Die drei deutschen Autobauer verlieren im Vergleich zur internationalen Konkurrenz weiter an Boden. In der ersten Jahreshälfte sanken die Umsätze von Volkswagen, Mercedes-Benz und BMW auf rund 284 Milliarden Euro. Das sind 2,9 Prozent weniger als ein Jahr zuvor, wie aus einer Analyse der Prüfungs- und Beratungsgesellschaft EY hervorgeht. Zum Vergleich: In Summe steigerten die 19 untersuchten Autokonzerne ihre Erlöse um 3,6 Prozent auf knapp 1.048 Milliarden Euro.

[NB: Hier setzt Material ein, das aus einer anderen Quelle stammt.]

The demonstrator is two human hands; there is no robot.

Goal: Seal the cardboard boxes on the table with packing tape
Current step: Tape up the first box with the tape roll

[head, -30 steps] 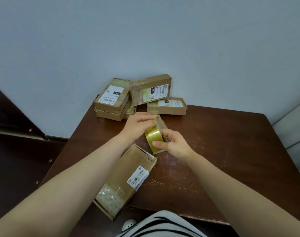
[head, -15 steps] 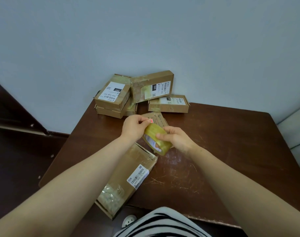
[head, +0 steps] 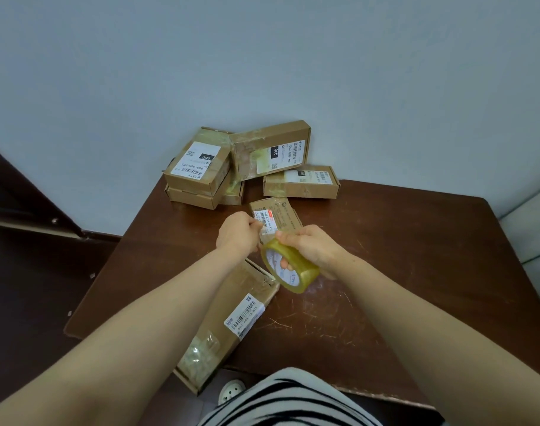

Für die deutschen Hersteller handelt es sich den Angaben nach um das dritte Umsatzminus in einem ersten Halbjahr in Folge. Noch deutlicher werde der Rückstand im Konzern-Ranking: 15 Autobauer verzeichneten EY zufolge ein Umsatzplus – die drei deutschen Konzerne aber belegen die Plätze 16, 17 und 19. Den stärksten Zuwachs erzielte Tesla, gefolgt von Suzuki und Geely.